TASK DIRECTIONS » The output is the lines below from the one with "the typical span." through the one with "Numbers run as", both included, printed exactly and with no other line.

AVAILABLE DATA »

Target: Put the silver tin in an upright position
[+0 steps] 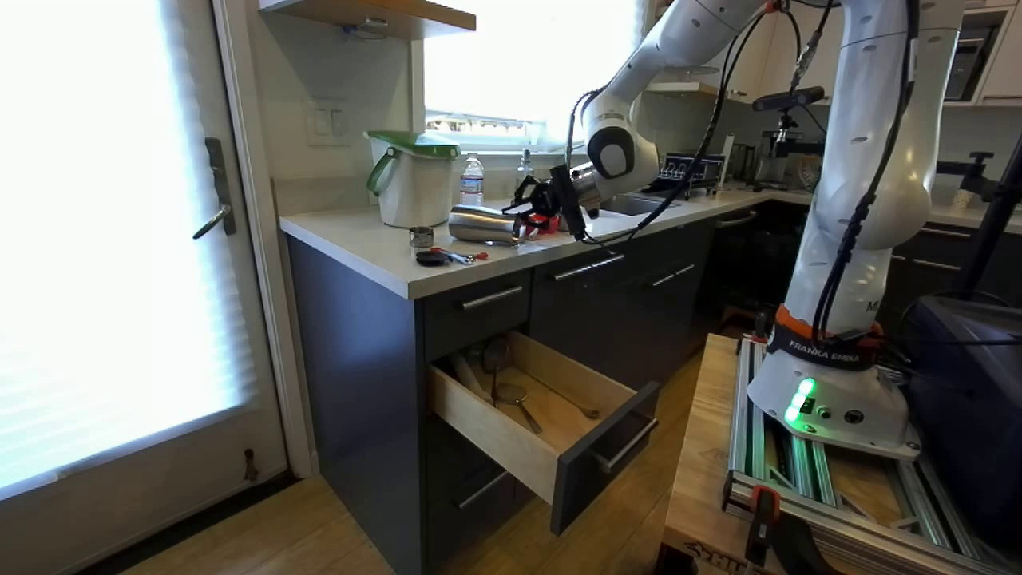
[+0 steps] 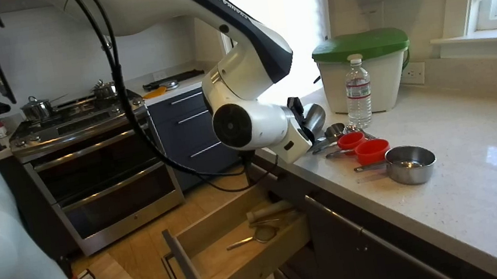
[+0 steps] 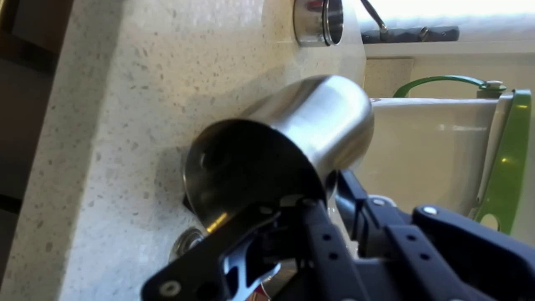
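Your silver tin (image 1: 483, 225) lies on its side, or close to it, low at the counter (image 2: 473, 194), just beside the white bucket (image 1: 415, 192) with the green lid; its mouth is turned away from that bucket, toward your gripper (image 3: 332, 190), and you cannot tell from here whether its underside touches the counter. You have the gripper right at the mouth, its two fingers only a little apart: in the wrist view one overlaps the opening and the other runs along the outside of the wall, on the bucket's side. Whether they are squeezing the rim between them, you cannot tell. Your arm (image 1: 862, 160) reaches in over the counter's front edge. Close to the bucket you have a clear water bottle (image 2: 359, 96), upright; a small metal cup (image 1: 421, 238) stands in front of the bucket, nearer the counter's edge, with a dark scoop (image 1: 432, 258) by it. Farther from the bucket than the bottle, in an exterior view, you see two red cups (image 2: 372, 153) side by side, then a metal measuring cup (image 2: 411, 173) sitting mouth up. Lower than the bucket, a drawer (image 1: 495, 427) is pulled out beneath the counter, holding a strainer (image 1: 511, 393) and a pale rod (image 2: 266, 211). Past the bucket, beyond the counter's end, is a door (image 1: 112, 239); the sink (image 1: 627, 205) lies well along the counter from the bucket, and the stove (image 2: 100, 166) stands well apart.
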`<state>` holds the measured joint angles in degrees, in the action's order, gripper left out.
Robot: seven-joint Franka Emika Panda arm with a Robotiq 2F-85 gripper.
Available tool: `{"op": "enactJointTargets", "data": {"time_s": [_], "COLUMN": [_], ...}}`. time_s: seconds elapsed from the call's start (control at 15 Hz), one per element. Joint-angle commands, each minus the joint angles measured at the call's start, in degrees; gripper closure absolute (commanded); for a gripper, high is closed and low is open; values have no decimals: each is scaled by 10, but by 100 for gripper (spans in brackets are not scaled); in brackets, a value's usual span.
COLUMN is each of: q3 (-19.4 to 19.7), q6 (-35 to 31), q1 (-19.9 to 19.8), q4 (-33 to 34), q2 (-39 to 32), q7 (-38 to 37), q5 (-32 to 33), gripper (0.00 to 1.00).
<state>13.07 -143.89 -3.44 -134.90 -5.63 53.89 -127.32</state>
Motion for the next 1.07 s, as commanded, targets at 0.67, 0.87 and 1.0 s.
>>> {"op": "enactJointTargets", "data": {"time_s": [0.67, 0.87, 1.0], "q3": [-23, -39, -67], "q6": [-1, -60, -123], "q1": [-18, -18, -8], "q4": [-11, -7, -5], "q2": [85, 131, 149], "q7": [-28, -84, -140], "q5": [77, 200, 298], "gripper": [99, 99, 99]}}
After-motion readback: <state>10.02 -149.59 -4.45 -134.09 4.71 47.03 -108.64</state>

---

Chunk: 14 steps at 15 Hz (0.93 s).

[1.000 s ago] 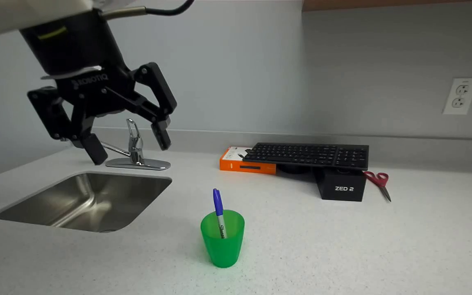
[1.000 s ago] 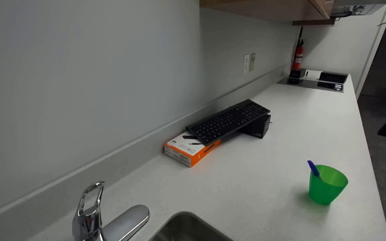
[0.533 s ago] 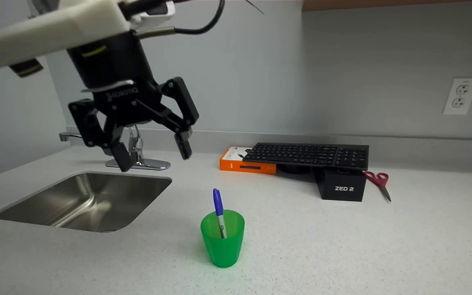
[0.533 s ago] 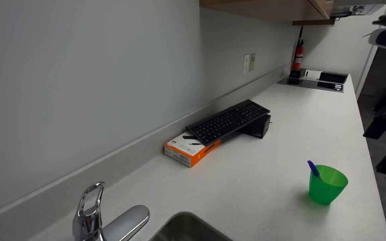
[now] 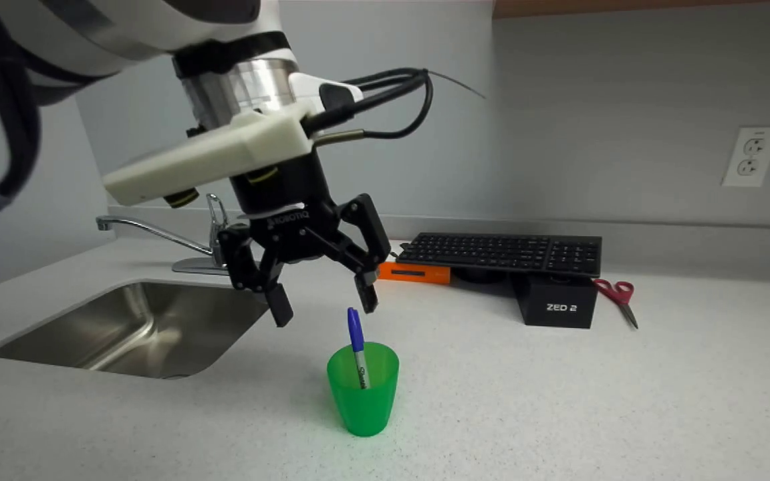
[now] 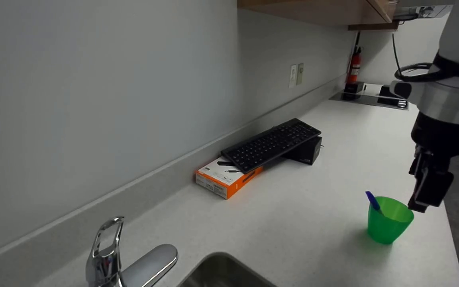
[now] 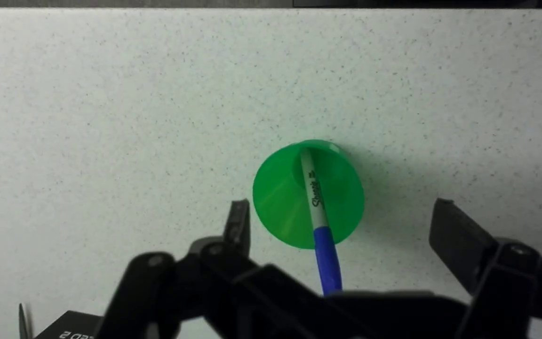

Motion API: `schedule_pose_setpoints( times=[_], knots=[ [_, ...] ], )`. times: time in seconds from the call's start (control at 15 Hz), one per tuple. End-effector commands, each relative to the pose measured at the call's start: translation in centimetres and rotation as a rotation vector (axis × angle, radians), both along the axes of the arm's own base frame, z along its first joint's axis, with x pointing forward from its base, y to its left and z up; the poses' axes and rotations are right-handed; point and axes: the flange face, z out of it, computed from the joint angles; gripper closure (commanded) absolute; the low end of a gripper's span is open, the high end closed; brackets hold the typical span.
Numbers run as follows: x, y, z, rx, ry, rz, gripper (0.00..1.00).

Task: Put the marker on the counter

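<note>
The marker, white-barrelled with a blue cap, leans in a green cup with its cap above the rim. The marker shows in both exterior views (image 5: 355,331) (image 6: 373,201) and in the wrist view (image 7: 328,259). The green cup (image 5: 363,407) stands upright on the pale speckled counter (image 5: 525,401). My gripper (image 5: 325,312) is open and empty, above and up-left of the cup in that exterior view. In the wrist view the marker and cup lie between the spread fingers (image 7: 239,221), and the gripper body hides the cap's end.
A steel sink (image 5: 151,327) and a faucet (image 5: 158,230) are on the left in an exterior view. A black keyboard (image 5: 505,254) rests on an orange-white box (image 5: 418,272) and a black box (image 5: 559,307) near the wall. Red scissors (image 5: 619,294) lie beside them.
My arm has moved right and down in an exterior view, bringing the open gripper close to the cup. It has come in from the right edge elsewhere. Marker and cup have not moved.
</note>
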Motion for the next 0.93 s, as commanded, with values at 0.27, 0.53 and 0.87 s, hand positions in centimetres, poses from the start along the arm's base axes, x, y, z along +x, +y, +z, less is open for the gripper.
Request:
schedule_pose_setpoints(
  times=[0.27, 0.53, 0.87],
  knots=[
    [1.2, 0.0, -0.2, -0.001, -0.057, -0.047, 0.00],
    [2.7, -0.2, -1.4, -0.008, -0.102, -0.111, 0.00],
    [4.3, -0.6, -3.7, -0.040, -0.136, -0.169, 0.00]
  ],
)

EXPECTED ANSWER »
Motion API: `schedule_pose_setpoints( times=[_], knots=[ [_, ...] ], )`. times: time in seconds from the call's start (control at 15 Hz), one per tuple. End-effector commands, each relative to the pose measured at the call's start: translation in centimetres and rotation as a rotation vector (axis × angle, radians), both along the axes of the arm's own base frame, z along its first joint's axis, with x pointing forward from its base, y to its left and z up; the poses' axes and rotations are right-handed; point and axes: the flange face, z out of it, computed from the joint angles; gripper closure (commanded) absolute; the low end of a gripper's span is open, the high end closed; brackets hold the typical span.
Numbers run as follows: x, y, z, rx, ry, rz, gripper (0.00..1.00).

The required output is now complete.